И он остался у Земляничной поляны со своими стихами и бешено стучащим сердцем. Через год она бросила школу и расписалась с киномехаником, который приезжал из города на трофейном немецком мотоцикле крутить кино, но навсегда поселилась во мне с воспоминанием, запахом земляники. В жизни каждого есть своя Земляничная поляна. Но, старея, совсем не обязательно ее искать.
Я резко обернулся:
— Ну чего ты тащишься следом, как тень?!
— Мой овраг, хочу — и иду… — набычился, переступил с ноги на ногу в своих, из натурального чернозема, носках. — А вы тута — в гостях, хоть, может, и из будущего.
И этот юнец говорил правду! Это действительно его овраг, а мой овраг давно зарос сорняком и акацией.
— За земляникой в Ближний бегаешь?
— Так в Ближнем ягод нет. Один щавель.
— Есть в Ближнем земляника, ты не знаешь.
Я упрямо брел по тропе, полузакрыв глаза. Меня вела память. Один рукавчик, другой. Вот здесь мы с ней чуть не свалились в колдобину, поросшую осокой. Вот и дикая яблонька-кисличка. Ноги сами повернули направо, в рукав. Грушка, с которой тогда вспорхнул голубь, а голубка мужественно сидела в гнезде, хоть мы прошли в каком-то метре от нее. За грушкой — низинка, похожая на зеленую тарелку, и вдруг — такой памятный, такой волнующий, словно все это было вчера, а не четверть века назад, земляничный дух, и склон, красный от земляничного листа, и — то здесь, то там на порыжевших стебельках — красные капли высушенных на солнце ягод. На земляничном запахе настояны и земля, и трава на склоне, и даже кусты заячьего холодка на гребне, за которым золотится стерня. Я победно оглядываюсь на мальчишку:
— Что я говорил?! Есть земляника в Ближнем!
— Так я, дядько, сюда не заходил…
Еще придешь, через два года — и на всю жизнь. Потом много женщин будут любить тебя, а некоторых и ты будешь любить, но ни одна из них, даже Маргарита, не заслонит ту, пропахшую сладким земляничным духом, в белом ситцевом платьице. Мальчик этого не поймет. Надо прожить все сорок, чтобы понять. Неужто он уже прожил сорок лет? Полуфинал — это называется в спорте.
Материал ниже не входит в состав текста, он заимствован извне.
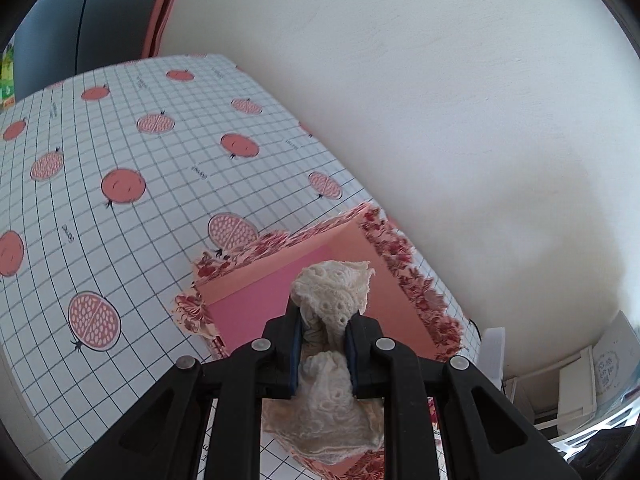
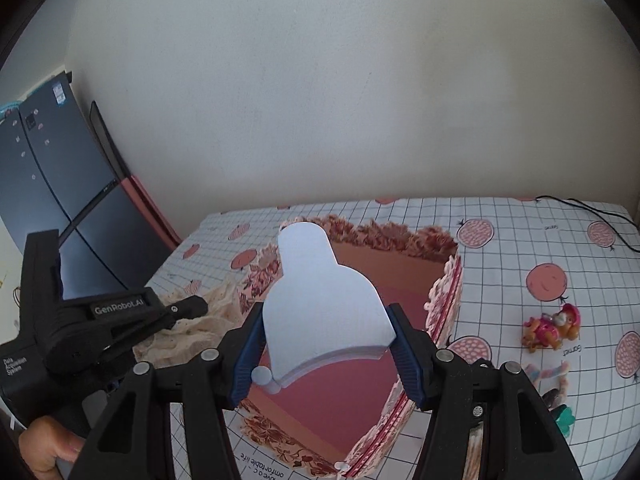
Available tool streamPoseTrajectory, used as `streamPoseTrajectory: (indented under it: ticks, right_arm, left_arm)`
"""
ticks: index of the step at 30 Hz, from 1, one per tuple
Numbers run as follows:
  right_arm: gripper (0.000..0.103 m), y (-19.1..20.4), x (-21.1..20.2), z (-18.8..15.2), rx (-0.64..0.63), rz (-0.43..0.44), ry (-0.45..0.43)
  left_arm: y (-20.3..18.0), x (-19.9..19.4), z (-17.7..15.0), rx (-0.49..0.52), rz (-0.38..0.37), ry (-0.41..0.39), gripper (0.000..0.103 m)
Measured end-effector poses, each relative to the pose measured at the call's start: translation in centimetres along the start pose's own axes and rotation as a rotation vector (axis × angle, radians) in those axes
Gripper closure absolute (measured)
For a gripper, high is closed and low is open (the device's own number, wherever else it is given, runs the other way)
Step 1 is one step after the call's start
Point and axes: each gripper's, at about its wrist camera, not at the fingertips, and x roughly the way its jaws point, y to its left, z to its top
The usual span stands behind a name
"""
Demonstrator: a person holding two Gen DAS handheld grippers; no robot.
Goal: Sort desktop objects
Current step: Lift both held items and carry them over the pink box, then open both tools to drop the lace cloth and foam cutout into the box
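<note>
The left gripper point(image 1: 322, 344) is clamped on a bunch of cream lace cloth point(image 1: 332, 296), its two pads pressed into the fabric from either side. The cloth bulges out above and below the pinch, and its lower folds drape over the near edge of a pink box point(image 1: 256, 308). From the right-hand camera the same cloth point(image 2: 192, 328) lies heaped over the box's left rim, with the left gripper point(image 2: 188, 308) reaching into it from the side.

The box point(image 2: 352, 400) is shallow and open, pink inside, with a frilled red flower pattern running round its rim. It sits on a table point(image 1: 120, 152) covered in a white grid-print cloth dotted with pink pomegranates, close to the plain white wall point(image 1: 400, 100).

The right gripper point(image 2: 326, 354) holds a flat pale-blue board point(image 2: 320, 300) shaped like a bottle or bell, narrow at the far end and flaring wide toward the fingers. Its jaws grip the wide end from both sides, and the board hangs tilted over the open box, not touching the bottom as far as I can tell.

Out on the table to the right of the box sits a small pink and orange toy figure point(image 2: 552, 328). Nearer the gripper are a pastel twisted strip point(image 2: 548, 372) and a green clip-like piece point(image 2: 564, 418), partly hidden. A dark fridge point(image 2: 52, 184) stands by the wall at the left.
</note>
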Motion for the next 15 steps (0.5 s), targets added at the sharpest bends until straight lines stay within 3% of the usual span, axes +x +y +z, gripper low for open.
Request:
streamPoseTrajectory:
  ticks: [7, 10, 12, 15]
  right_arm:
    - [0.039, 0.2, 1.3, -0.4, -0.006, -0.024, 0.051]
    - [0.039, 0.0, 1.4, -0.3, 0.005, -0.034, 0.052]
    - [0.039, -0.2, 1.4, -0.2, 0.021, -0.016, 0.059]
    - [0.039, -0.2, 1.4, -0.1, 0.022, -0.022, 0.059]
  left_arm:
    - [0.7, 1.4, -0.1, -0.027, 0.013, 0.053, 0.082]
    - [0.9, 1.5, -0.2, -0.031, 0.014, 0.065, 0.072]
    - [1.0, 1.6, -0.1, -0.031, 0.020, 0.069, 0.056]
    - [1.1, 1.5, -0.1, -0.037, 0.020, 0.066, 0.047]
Пришел к полуфиналу ни с чем. С пустыми руками. С пустым сердцем. Этот мальчик богаче меня в тысячу раз, потому что у него его розовые мечты и уверенность, что мечты сбудутся.
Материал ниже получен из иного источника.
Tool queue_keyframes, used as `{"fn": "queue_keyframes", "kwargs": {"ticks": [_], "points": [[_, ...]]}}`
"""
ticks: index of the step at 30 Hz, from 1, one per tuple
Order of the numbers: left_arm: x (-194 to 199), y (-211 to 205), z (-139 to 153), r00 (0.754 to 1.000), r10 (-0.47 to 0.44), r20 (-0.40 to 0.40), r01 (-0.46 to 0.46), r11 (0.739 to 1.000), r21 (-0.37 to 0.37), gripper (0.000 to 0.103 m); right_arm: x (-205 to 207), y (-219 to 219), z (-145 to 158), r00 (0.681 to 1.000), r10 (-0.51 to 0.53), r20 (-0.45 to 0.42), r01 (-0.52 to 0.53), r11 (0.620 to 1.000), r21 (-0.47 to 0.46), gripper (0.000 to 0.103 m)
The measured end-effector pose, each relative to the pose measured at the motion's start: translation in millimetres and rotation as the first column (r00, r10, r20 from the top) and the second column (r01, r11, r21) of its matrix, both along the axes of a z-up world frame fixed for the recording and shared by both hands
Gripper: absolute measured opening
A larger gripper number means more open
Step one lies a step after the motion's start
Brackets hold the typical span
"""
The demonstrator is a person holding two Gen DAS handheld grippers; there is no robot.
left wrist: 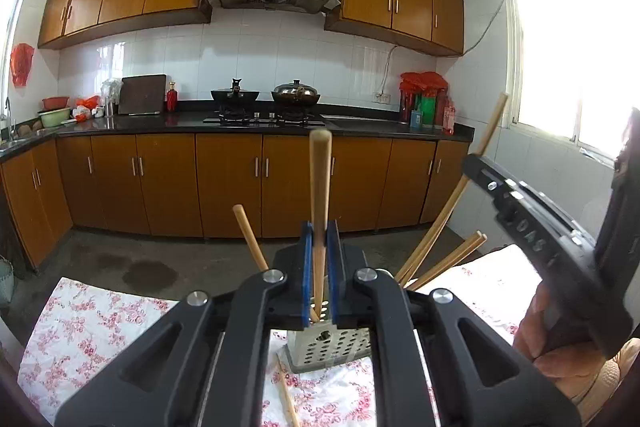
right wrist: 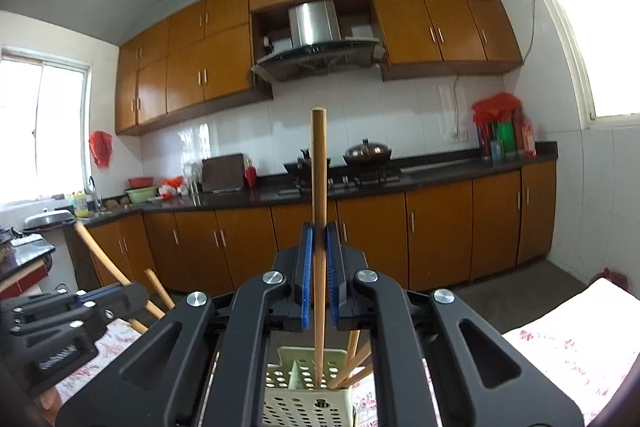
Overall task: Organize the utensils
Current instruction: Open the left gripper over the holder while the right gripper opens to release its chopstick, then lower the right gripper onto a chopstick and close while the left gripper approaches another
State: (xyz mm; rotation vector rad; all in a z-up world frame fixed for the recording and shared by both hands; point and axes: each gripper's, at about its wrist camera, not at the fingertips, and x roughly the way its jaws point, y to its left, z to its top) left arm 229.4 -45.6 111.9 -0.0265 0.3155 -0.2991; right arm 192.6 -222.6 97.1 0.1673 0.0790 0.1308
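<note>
My left gripper (left wrist: pixel 319 231) is shut on an upright wooden chopstick (left wrist: pixel 320 167), blue pads pressing both its sides; its lower end dips into the pale perforated utensil holder (left wrist: pixel 332 347). My right gripper (right wrist: pixel 319 227) is likewise shut on a second chopstick (right wrist: pixel 319 167) whose tip reaches into the same holder (right wrist: pixel 304 391). Several other chopsticks (left wrist: pixel 452 259) lean in the holder. In the left wrist view the right gripper (left wrist: pixel 472 163) shows at the right with a hand (left wrist: pixel 560 351) on it. The left gripper (right wrist: pixel 130 293) appears low left in the right wrist view.
The holder stands on a table with a floral cloth (left wrist: pixel 100 327). One loose chopstick (left wrist: pixel 286 395) lies on the cloth by the holder. Beyond are a bare floor, brown base cabinets and a dark counter (left wrist: pixel 180 121) with a hob and pans.
</note>
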Motion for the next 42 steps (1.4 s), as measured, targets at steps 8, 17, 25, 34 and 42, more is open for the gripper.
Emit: {"fn": "queue_keyframes", "kwargs": {"ticks": [8, 17, 25, 34, 42], "points": [[6, -1, -10, 1.0, -0.008, -0.025, 0.008, 1.0, -0.001, 0.012, -4, -6, -7, 0.996, 0.026, -0.084, -0.025, 1.0, 0.014, 0.026], [-16, 20, 6, 0.999, 0.053, -0.006, -0.053, 0.999, -0.012, 0.036, -42, -22, 11, 0.997, 0.013, -0.074, -0.013, 1.0, 0.001, 0.05], [-65, 59, -26, 0.986, 0.149, -0.076, -0.148, 0.989, 0.021, 0.051, -64, -55, -46, 0.944, -0.029, -0.329, 0.019, 0.999, -0.032, 0.06], [-55, 56, -156, 0.901, 0.151, -0.406, -0.116, 0.987, 0.109, 0.05, -47, -17, -177, 0.676, 0.171, -0.717, -0.156, 0.984, 0.088, 0.022], [-58, 20, -194, 0.875, 0.128, -0.466, -0.055, 0.984, 0.168, 0.05, -44, 2, -201, 0.662, 0.066, -0.746, -0.146, 0.988, -0.042, 0.008]]}}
— «Не заходил, не заходил»… — раздраженно передразнил я. — Хочешь быть писателем, а не знаешь, что в Ближнем овраге есть земляника. О чем же ты будешь писать?!
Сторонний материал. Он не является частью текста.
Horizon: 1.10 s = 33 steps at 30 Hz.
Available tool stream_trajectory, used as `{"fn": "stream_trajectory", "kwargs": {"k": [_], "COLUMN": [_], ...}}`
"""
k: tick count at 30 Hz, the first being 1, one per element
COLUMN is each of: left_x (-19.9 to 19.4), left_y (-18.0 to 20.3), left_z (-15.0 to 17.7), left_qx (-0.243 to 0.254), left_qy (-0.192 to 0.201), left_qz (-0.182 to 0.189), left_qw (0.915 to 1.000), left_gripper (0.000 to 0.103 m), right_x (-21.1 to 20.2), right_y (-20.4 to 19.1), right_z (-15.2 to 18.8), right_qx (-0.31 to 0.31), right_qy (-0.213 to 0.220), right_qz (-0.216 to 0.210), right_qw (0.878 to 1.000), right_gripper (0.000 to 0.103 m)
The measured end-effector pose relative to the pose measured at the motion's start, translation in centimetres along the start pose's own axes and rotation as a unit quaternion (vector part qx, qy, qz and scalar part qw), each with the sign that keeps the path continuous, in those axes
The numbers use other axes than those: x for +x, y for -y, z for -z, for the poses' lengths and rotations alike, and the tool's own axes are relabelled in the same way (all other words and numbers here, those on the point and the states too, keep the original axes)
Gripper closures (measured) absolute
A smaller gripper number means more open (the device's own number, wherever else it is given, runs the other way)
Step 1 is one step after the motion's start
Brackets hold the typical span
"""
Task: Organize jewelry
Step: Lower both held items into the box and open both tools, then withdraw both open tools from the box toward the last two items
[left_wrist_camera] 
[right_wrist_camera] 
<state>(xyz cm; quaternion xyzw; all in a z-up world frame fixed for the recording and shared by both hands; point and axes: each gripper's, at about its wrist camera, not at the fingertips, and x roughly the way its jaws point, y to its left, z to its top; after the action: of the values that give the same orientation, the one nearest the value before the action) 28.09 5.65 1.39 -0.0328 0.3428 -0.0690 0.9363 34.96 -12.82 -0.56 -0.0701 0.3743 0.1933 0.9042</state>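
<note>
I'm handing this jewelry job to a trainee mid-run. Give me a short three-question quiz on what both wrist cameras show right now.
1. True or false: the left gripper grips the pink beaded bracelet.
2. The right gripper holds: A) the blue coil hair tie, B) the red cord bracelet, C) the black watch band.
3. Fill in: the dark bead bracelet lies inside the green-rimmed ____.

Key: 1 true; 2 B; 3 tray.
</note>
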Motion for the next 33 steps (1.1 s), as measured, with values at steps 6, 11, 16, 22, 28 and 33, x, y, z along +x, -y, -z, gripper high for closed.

— Про все, что увижу. На что ни посмотрю, в книгу просится. Про дядьку Калайду и дядьку Покрышня, про дядьку Артема, про всех соседей — как не написать? И про небо, и про туман, как в овраге собирается и выкатывается на жнивье, и про заячий холодок, из которого зайчихи себе монисто делают, и про стерню — про все напишу. И про свою Рохлю, и как колоски собирал и кок-сагыз, и как нашу Лысуху в плуг впрягали, и как мама завидовала хлебу, что нищий ел, про все напишу, кто ж, если не я! А вы хоть из будущего, а несправедливые ко мне.
— Почему это я несправедливый?
— Потому что плохое про меня говорите. Говорите, что я писателем не буду. А я, чтоб вы знали, буду!..
— Стойте, дядько, стойте!
Шмель кружил возле меня, маленького, и меня — взрослого, розовый под солнцем, даже черная бархатная спинка его была с розовым отсветом сентябрьского заката. А мы с мальчиком — центр Галактики, вокруг которого — шмель-планета. И правда, было что-то космическое, вечное в этой тишине, подчеркнутой густым гудением шмеля, в карте сжатого поля перед нами, тоже розового, и в неожиданности среди этого розового мира, зеленого оазиса оврага, тени на склонах которого вытягивались и темнели.
— Травяной, в гнездо летит, сейчас сядет.